* [YOUR GOAL]
The answer must be a single number: how many lines in the entries hold the string "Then".

(Dataset items)
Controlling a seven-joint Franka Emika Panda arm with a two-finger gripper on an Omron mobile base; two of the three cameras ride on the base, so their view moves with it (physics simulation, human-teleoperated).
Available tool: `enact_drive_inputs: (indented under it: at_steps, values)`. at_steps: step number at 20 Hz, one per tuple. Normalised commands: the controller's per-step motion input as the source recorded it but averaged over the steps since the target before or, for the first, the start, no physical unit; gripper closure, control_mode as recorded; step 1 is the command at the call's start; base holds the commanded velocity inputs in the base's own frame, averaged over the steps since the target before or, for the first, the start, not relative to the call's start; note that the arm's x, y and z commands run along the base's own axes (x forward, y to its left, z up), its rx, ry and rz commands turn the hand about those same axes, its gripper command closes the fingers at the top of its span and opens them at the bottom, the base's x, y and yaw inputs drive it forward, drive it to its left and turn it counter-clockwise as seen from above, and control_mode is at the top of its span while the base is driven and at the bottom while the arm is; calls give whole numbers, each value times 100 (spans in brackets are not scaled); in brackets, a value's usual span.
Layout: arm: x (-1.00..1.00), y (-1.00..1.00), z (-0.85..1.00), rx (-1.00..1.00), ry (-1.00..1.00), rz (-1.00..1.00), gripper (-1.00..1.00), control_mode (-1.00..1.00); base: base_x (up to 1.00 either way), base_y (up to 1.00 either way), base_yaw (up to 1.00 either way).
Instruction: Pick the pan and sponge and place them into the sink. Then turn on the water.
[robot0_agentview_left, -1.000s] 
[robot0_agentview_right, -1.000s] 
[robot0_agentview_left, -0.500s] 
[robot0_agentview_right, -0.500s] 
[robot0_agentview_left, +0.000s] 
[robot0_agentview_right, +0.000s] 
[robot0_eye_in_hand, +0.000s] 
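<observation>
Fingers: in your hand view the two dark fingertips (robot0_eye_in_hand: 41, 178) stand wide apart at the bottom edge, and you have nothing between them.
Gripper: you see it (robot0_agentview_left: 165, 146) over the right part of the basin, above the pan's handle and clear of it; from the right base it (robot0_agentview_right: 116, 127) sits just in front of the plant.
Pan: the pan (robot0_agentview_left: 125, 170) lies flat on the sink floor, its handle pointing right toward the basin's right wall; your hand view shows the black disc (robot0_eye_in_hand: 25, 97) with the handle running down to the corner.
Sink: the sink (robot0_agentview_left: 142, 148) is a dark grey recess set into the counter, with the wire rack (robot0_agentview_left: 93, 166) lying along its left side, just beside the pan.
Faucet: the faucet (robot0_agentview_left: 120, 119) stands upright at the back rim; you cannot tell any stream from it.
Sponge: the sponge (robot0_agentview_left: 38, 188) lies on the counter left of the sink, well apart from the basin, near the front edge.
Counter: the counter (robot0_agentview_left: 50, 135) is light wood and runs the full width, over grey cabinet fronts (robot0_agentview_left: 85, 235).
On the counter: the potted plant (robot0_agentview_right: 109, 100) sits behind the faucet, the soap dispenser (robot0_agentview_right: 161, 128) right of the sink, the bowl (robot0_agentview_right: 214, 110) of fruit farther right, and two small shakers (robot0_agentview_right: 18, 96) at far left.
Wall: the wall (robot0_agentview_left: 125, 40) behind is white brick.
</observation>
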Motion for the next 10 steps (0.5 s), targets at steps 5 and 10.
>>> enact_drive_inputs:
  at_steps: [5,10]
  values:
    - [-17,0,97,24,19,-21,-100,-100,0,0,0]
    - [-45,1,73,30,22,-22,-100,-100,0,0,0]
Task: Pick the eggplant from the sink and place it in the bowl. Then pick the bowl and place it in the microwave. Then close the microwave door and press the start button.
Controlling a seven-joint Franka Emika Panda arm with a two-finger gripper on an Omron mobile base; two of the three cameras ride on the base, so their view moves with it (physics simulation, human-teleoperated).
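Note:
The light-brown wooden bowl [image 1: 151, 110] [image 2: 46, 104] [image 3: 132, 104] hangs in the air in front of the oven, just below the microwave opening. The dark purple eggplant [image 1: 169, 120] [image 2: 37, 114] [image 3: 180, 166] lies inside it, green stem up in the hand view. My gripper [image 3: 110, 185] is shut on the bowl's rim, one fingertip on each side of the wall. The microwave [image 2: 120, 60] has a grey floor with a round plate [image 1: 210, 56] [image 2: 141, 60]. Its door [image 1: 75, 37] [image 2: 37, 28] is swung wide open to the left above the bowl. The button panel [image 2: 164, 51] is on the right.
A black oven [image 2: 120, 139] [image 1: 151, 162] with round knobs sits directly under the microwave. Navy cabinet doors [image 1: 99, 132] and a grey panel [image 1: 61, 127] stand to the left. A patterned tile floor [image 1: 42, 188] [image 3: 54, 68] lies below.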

* [TASK RESULT]
2